● **ABOUT THIS TASK**
Go through the data below and report how many lines contain "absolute"; the reply holds only that number.

● **DATA SECTION**
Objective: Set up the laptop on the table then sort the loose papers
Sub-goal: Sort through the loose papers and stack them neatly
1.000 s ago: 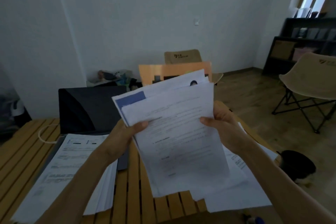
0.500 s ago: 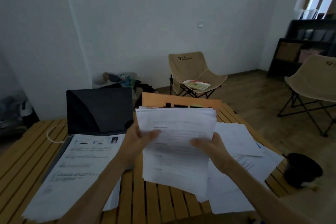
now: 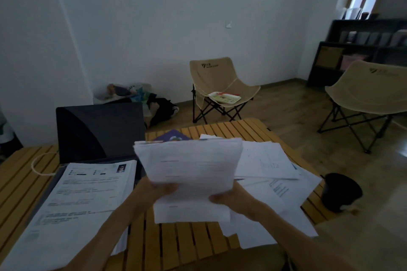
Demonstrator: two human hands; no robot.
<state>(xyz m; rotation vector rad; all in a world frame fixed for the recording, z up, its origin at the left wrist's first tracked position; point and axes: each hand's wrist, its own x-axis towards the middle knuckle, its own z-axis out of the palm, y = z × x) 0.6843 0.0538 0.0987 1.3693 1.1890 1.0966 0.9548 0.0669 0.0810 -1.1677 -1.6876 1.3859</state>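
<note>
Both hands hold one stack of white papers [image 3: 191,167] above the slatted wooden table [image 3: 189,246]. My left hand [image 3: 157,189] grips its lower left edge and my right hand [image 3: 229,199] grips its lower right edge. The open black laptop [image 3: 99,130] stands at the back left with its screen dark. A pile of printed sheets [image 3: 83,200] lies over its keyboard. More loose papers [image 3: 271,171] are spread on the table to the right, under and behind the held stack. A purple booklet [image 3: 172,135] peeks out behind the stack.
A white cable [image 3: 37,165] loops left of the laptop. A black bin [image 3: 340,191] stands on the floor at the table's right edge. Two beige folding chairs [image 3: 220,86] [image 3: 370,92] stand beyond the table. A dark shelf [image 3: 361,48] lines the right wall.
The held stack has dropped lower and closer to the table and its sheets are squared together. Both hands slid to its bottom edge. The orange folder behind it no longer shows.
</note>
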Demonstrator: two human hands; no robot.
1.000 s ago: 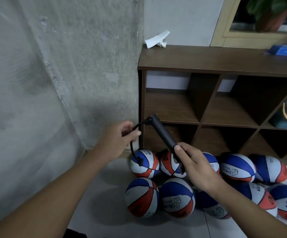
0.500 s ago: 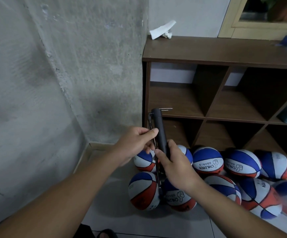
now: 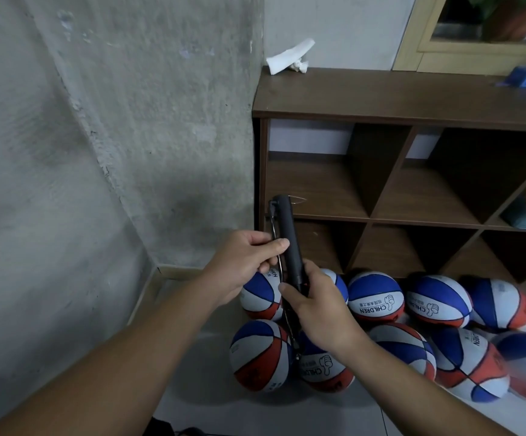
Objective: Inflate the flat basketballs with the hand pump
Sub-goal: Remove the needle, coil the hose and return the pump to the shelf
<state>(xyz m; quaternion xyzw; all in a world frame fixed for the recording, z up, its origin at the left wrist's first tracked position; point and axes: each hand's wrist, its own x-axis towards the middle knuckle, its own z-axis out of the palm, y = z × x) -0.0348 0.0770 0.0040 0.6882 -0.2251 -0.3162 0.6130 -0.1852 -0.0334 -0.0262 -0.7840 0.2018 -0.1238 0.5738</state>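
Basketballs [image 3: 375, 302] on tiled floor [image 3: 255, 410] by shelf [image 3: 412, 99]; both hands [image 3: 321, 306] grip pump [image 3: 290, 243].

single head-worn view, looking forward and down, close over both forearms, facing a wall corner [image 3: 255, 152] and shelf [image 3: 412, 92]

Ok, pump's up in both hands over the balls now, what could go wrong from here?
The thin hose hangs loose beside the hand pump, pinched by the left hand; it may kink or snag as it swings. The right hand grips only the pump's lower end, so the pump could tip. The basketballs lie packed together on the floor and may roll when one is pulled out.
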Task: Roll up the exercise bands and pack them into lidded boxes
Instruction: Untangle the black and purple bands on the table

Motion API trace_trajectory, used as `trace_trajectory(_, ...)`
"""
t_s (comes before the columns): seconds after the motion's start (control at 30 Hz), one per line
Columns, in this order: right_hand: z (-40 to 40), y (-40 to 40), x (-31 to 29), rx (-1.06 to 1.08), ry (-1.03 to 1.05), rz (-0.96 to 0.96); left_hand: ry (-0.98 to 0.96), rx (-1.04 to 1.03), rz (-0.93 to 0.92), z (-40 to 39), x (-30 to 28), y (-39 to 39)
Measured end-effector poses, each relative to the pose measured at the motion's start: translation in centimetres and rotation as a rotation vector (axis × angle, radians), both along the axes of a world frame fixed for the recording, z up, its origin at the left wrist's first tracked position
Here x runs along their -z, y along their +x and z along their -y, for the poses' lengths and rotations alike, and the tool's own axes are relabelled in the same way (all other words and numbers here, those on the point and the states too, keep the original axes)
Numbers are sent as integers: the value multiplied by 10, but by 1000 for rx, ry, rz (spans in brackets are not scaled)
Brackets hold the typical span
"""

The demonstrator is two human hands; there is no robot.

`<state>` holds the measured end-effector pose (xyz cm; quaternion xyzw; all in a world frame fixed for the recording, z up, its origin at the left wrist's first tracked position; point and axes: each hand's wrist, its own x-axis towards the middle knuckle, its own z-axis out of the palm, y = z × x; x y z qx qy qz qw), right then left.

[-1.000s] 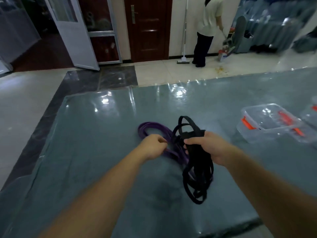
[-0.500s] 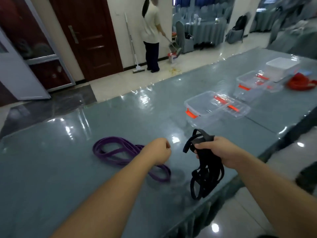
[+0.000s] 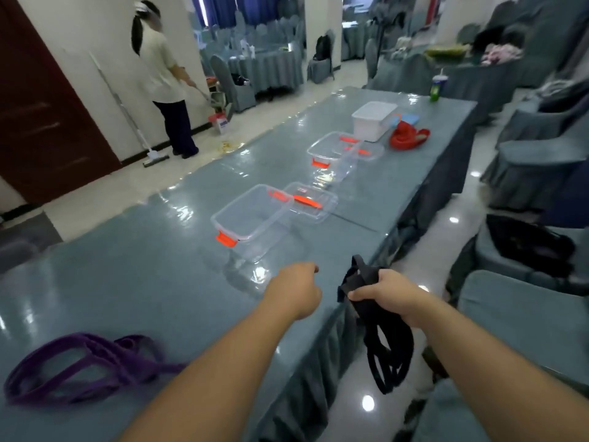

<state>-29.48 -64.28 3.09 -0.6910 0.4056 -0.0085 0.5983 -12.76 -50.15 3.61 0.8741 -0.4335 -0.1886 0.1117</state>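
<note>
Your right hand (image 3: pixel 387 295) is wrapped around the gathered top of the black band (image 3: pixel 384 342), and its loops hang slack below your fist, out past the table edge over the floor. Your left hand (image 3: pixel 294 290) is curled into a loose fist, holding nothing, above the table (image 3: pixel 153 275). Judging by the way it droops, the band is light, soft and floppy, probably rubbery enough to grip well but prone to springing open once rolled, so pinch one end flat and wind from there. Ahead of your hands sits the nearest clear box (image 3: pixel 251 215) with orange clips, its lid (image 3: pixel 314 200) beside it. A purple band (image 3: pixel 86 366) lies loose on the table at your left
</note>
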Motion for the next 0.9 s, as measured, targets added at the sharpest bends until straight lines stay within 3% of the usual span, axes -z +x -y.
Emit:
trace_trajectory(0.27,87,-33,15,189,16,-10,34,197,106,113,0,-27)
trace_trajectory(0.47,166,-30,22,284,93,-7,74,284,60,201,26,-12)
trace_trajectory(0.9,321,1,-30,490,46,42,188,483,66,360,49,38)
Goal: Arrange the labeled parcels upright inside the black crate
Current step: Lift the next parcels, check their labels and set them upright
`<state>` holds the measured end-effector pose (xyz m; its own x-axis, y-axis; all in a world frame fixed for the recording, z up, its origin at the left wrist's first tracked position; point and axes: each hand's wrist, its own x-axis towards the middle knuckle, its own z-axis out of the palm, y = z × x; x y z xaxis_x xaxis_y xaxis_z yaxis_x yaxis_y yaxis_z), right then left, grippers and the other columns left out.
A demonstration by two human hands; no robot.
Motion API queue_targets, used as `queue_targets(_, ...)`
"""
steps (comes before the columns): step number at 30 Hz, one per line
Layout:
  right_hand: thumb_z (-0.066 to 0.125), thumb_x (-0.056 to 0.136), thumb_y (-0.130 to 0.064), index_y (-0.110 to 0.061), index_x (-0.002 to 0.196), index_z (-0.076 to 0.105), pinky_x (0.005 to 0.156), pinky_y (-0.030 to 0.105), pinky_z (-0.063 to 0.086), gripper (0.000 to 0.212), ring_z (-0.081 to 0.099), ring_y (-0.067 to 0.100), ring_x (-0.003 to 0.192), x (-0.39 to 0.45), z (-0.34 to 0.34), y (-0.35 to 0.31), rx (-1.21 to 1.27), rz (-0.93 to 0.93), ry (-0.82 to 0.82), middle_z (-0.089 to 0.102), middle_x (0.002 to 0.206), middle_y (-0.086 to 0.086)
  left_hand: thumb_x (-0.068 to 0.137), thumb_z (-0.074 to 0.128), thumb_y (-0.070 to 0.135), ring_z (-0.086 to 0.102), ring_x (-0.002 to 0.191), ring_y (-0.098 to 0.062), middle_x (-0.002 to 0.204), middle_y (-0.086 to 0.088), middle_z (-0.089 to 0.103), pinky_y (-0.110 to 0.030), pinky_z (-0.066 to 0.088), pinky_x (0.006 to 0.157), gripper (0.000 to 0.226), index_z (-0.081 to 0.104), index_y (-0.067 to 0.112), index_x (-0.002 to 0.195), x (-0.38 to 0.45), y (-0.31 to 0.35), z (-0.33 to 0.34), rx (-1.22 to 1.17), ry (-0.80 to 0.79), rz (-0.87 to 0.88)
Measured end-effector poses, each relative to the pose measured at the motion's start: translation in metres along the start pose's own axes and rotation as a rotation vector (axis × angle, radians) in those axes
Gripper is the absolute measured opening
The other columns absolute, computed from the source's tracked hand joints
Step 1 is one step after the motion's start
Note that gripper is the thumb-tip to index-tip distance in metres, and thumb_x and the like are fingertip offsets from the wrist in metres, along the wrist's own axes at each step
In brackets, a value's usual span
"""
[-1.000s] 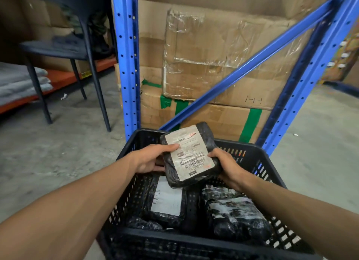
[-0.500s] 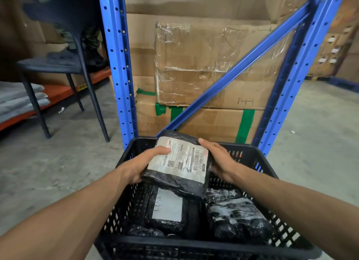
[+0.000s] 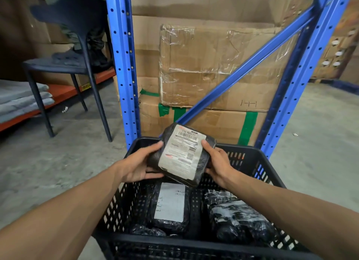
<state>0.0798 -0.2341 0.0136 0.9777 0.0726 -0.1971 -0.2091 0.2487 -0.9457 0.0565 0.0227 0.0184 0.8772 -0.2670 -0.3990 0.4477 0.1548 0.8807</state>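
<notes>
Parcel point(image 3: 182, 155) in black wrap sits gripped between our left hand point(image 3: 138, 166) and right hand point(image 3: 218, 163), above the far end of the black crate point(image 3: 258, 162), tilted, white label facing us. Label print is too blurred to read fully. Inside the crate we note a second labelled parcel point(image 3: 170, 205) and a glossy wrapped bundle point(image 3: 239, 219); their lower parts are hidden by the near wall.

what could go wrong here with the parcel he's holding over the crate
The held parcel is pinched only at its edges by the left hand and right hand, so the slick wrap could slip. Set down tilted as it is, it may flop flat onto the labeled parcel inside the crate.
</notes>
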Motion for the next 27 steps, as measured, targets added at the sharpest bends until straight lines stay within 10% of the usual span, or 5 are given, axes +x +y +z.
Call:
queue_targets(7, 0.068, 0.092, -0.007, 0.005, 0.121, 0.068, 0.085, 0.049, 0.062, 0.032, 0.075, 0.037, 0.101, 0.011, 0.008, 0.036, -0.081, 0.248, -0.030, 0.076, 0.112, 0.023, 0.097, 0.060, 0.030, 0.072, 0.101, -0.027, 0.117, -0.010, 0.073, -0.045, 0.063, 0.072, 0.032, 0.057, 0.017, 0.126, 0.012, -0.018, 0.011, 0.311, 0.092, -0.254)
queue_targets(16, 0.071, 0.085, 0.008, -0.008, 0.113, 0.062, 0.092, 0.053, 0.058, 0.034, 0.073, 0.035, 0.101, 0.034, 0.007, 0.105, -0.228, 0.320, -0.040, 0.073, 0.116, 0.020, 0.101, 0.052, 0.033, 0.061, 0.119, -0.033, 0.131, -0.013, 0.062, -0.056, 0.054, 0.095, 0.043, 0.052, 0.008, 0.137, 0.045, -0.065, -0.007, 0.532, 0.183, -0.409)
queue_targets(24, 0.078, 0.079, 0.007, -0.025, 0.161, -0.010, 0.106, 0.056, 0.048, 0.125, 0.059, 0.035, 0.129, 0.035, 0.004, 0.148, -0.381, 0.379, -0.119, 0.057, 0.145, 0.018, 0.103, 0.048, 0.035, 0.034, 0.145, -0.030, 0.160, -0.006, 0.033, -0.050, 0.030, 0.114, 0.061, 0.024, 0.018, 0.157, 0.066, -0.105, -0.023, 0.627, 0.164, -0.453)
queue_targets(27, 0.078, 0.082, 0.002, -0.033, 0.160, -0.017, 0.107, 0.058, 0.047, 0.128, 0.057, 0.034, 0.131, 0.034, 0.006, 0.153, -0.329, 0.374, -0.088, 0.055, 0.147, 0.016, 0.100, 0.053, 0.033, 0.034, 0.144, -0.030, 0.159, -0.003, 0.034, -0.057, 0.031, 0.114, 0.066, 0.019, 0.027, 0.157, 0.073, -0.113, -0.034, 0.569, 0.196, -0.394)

● **EXERCISE OUTPUT**
2